La Habana.- Un par de medallas olímpicas cubanas, un oro de Atlanta 1996 y una plata de Sydney 2000, ha aparecido en eBay con un precio de traspaso combinado de USD 140,000, reavivando preguntas sobre el destino de los símbolos una vez dedicados a la política deportiva amateur -sola de Fidel Castro. Los listados, descubiertos por Cubanet, presentan una medalla de oro ganada por el equipo de balonvolea femíneo «Morenas del Caribe» y una plata otorgada a un miembro del equipo franquista de béisbol derrotado por los Estados Unidos en la final de Sydney.
La medalla de oro, que conmemora el segundo título consecutivo de balonvolea soberbio consecutivo de Cuba bajo el preparador Eugenio George, con leyendas como Mireya Luis, Regla Bell y Regla Torres entre sus estrellas, tiene un precio de USD 95,000. La medalla de plata, obtenida por uno de los jugadores de béisbol cubanos que cayó de 4 a 0 al Equipo de EE. UU., Listas para USD 45,000. Ambos artículos son ofrecidos por un comerciante con sede en España; Los destinatarios originales permanecen en el anonimato.
La semana pasada, la subasta RR en Boston vendió el púgil cubano Yuriorkis Gamboa's Athens 2004 Medal de oro versátil para USD 14,619, muy por debajo de su valencia estimado, y una plata de béisbol Sydney 2000 para USD 3.750. Gamboa ha alternado públicamente entre afirmar que vendió su medalla y que fue robada, luego reemplazada por una réplica emitida por el COI.

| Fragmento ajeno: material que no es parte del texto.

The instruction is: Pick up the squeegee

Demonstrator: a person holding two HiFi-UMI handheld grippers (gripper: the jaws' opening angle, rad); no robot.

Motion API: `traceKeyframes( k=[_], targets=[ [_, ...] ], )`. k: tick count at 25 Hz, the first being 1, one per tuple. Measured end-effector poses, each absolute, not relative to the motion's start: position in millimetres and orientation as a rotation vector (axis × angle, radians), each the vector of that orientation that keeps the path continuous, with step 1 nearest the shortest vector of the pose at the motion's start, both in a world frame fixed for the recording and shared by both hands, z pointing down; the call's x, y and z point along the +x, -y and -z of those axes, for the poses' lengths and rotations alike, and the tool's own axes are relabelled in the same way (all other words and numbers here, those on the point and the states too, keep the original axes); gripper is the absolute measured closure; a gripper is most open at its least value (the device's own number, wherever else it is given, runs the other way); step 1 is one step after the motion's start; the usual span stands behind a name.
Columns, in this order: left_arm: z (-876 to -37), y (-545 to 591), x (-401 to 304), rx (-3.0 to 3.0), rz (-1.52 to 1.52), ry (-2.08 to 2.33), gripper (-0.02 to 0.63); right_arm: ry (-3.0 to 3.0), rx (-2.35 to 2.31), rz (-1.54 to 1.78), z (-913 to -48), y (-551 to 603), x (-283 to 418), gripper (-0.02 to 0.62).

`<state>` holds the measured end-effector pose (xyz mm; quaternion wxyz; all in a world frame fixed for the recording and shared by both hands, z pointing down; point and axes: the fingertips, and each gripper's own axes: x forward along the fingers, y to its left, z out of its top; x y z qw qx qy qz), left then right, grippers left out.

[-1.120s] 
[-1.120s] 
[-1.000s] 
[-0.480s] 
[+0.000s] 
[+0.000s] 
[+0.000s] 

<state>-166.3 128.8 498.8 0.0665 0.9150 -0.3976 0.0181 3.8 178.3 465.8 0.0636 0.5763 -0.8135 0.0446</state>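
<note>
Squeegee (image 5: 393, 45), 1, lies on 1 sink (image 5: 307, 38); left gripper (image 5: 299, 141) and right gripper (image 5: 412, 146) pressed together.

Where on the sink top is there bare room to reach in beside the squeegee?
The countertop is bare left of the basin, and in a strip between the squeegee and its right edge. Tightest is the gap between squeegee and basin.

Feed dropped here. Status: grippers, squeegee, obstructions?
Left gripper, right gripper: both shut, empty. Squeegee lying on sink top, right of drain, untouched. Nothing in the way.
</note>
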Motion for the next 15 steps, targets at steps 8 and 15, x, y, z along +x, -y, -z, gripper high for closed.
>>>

Estas ventas de parada perfil subrayan la deterioro del puro amateurismo de Cuba, promulgada hace más de 60 abriles por Fidel Castro. Durante la casa de campo sesión ordinaria de la Asamblea Nacional a fines de junio, los agentes admitieron implícitamente que la prohibición del deporte profesional no pudo proteger a los atletas de las dificultades económicas. Sin secuestro, ningún diputado abordó la «imagen pobre» creada cuando se producen medallas ideológicamente cargadas en subastas «Wild Capitalist», señala Cubanet.

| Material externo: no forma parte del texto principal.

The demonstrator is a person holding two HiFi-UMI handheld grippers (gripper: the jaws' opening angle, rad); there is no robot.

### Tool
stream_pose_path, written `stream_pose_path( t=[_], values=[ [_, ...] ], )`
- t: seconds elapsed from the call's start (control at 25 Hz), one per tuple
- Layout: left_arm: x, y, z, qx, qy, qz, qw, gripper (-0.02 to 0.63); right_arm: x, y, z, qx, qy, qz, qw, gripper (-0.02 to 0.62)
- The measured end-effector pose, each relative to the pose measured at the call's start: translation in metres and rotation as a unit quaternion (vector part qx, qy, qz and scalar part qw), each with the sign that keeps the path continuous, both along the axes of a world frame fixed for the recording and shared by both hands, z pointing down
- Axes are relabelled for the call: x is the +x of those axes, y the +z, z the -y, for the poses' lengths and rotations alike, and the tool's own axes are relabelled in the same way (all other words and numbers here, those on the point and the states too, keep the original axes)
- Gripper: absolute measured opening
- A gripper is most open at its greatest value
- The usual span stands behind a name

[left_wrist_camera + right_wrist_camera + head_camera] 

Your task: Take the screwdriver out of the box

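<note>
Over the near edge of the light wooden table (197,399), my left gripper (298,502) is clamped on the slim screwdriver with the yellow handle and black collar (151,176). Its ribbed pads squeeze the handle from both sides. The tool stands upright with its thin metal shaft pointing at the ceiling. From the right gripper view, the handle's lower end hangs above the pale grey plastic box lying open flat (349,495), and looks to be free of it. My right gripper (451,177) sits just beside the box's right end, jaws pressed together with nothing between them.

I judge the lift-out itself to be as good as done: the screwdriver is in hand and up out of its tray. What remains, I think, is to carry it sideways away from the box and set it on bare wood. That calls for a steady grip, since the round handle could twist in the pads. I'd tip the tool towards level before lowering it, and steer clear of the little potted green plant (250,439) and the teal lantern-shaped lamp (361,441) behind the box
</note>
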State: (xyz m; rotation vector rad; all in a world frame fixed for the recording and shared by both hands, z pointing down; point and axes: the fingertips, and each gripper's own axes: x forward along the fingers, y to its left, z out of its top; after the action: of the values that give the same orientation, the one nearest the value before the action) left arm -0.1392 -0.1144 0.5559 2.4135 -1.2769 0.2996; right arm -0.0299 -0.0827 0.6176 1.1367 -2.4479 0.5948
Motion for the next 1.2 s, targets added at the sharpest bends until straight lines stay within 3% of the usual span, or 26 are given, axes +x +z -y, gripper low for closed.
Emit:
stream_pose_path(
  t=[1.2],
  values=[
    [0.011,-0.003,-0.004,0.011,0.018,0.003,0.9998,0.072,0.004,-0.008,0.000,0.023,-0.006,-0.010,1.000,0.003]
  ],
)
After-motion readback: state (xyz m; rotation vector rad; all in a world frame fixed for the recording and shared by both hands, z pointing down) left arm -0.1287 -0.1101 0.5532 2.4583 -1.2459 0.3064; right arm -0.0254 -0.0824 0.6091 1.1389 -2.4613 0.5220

Un ex funcionario deportivo incógnito le dijo a Cubanet que otros trofeos históricos, como los del campeón de esgrima Ramón Fonst, han desaparecido del Museo de Deporte del estado y pidieron una investigación periodística sobre artefactos faltantes.

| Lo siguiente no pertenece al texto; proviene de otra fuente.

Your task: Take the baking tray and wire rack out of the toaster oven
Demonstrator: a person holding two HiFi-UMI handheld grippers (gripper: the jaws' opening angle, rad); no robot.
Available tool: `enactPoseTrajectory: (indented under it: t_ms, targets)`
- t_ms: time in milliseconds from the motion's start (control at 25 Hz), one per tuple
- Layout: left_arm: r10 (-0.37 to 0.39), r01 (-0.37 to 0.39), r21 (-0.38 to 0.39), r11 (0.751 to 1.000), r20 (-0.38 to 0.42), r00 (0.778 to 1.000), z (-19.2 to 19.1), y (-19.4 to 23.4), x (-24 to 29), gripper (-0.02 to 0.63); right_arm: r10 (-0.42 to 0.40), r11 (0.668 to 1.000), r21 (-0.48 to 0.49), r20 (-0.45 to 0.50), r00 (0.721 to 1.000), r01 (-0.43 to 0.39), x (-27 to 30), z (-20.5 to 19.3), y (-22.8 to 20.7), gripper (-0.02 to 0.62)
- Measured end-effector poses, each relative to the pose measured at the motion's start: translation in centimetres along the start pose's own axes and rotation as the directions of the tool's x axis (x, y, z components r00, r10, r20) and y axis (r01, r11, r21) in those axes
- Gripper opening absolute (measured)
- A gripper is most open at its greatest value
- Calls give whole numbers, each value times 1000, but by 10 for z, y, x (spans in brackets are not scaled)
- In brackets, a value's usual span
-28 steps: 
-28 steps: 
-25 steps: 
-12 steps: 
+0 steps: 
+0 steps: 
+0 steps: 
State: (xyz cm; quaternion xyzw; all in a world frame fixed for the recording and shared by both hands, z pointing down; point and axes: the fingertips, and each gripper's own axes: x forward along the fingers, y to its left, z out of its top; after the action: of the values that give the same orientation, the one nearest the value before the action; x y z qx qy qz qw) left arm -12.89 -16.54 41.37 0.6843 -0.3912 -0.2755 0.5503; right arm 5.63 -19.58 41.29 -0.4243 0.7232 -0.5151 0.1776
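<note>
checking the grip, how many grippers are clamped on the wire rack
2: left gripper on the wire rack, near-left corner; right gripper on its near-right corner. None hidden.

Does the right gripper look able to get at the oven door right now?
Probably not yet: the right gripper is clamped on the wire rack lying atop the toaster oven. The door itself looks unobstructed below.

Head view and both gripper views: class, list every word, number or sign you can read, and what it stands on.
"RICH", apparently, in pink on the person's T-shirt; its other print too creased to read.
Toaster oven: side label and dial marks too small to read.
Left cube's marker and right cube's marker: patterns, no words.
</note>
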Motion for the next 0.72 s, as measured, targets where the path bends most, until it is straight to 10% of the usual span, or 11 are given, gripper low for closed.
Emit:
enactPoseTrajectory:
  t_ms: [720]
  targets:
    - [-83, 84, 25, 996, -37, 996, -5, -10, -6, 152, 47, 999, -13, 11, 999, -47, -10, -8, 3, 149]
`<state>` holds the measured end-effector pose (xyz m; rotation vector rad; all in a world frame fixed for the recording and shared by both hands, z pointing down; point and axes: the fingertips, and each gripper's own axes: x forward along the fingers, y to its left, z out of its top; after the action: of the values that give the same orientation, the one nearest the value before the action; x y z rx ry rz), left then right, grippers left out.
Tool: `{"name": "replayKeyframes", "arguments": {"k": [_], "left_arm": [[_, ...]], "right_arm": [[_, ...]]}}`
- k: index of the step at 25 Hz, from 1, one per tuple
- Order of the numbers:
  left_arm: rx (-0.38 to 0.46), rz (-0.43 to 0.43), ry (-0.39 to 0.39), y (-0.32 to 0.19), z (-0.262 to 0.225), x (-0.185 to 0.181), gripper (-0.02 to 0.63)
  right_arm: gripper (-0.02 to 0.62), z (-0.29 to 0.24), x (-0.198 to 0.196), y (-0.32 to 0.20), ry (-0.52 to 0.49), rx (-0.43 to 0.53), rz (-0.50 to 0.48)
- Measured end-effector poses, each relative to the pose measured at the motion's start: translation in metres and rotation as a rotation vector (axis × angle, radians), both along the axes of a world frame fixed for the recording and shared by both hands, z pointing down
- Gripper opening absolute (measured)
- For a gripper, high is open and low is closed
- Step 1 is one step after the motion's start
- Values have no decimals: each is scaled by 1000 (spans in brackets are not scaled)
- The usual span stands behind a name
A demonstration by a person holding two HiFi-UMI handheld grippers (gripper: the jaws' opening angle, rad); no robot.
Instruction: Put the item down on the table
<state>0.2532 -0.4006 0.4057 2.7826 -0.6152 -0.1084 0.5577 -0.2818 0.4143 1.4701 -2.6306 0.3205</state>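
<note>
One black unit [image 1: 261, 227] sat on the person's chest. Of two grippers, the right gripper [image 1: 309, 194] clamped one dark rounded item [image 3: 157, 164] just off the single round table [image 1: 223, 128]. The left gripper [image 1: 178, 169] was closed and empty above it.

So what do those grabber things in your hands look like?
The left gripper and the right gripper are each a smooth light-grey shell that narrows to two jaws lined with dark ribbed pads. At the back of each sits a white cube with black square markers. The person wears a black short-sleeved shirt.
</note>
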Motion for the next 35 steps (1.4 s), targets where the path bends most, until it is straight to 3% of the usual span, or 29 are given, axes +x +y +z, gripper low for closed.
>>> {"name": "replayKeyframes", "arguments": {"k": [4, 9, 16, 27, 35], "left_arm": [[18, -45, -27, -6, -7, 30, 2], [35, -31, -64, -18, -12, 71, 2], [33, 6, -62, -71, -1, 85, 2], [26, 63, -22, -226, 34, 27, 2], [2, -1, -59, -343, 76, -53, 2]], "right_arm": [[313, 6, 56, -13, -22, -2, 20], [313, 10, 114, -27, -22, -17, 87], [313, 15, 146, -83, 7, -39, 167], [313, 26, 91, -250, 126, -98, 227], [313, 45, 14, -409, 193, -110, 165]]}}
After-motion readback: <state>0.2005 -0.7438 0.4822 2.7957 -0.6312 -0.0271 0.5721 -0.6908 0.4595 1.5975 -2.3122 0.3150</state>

El Ministerio de Turismo de Cuba estima que las crecientes luchas financieras de los atletas impulsan a muchas para traicionar medallas en plataformas internacionales. Si aceptablemente las ventas privadas ofrecen un alivio inmediato, asimismo obligan a un cálculo de los ideales deportivos de la nación y la preservación de su herencia atlética. A medida que estas piezas tangibles de la historia cambian de manos, Cuba confronta el confuso nivelación entre ideología, nostalgia y verdad económica, y el manda de su notoriedad olímpica.